New research has found that women who are taking oestrogen-based birth control pills have higher quantities of circulating vitamin D and that women who stop taking these contraceptives face a significant drop in vitamin D levels.
Around 90 percent of vitamin D is produced in the skin after exposure to sunlight and a deficiency can lead to rickets and softening of the bones. As vitamin D is vital in the formation of bones, it is particularly important during pregnancy when it is required to enable the bones of the foetus to develop properly. Therefore, pregnant women have an increased risk of vitamin D deficiency and as a result, a heightened risk of developing bone problems.
The research investigated whether there were any changes in vitamin D levels associated with taking oral contraceptives and was carried out by the National Institutes of Health's National Institute of Environmental Health Sciences in North Carolina, USA.
Vitamin D and contraception
The researchers carried out a cross-sectional analysis of data from the Study of Environment, Lifestyle, and Fibroids (SELF), an investigation of reproductive health. The project included almost 1,700 African-American women living in and around Detroit who were aged between 23 and 34 years.
The study asked women about their contraceptive use and included questions about the amount of time they spent outside and any vitamin D supplements they took. Blood tests ascertained levels of the most common circulating form of vitamin D, called 25-hydroxy vitamin D. The study found that women who were using contraception containing oestrogen tended to have higher vitamin D levels than other women. Even after controlling for confounding factors, such as seasonal exposure to light, the effect remained significant.
The study was led by Dr Quaker E. Harmon who said, "We could not find any behavioural differences such as increased time spent outdoors to explain the increase.

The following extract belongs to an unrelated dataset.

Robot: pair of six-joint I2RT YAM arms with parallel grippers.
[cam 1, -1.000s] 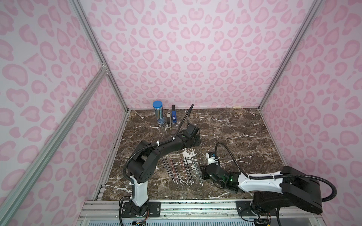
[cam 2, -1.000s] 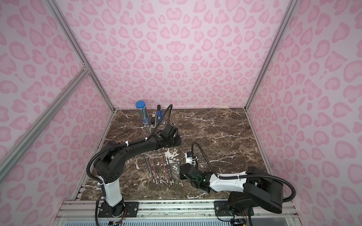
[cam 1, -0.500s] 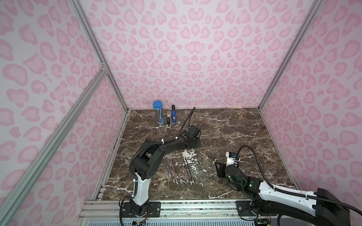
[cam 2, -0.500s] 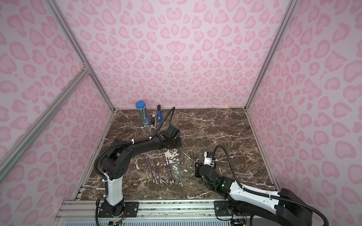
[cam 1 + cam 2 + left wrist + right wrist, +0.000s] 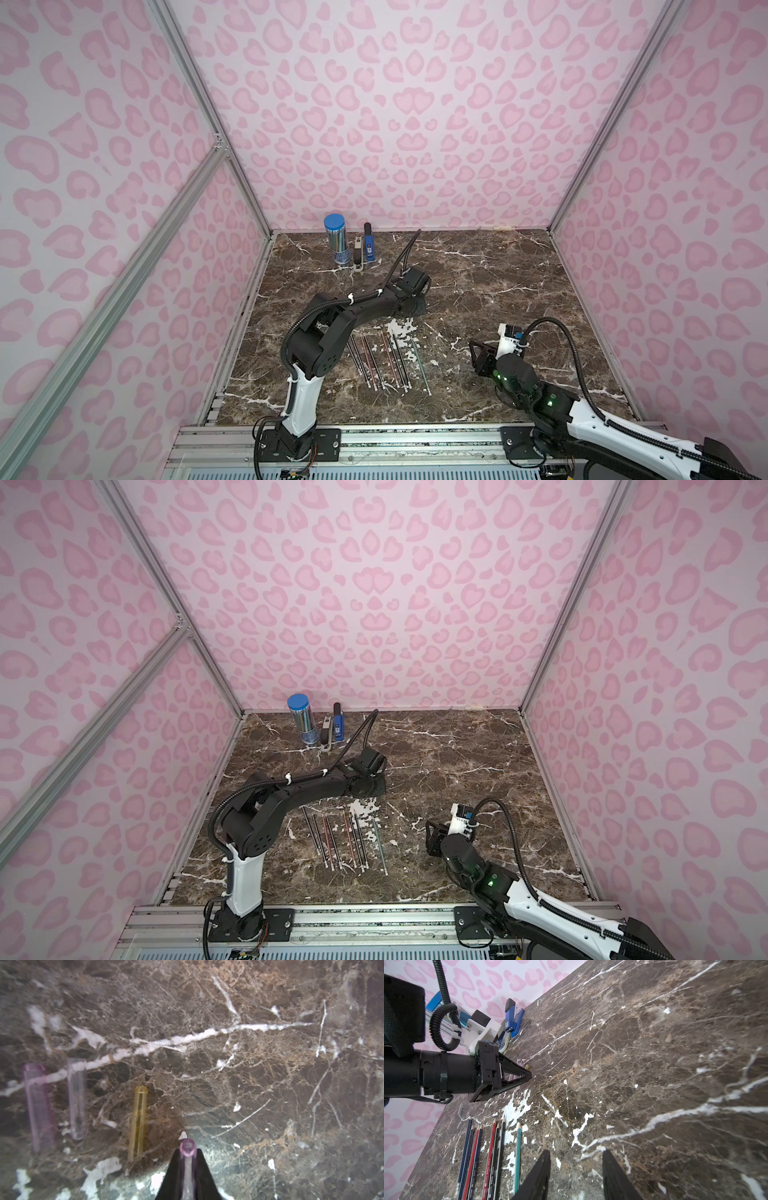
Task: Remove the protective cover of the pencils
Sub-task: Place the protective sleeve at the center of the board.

Our findings suggest that contraceptives containing oestrogen tend to boost vitamin D levels, and those levels are likely to fall when women cease using contraception."
Dr Harmon advises that women attempting to become pregnant should take steps to ensure that vitamin D levels are adequate while trying to conceive and during pregnancy in order to avoid the risk of any deficiency.
The findings were published in the Journal of Clinical Endocrinology & Metabolism.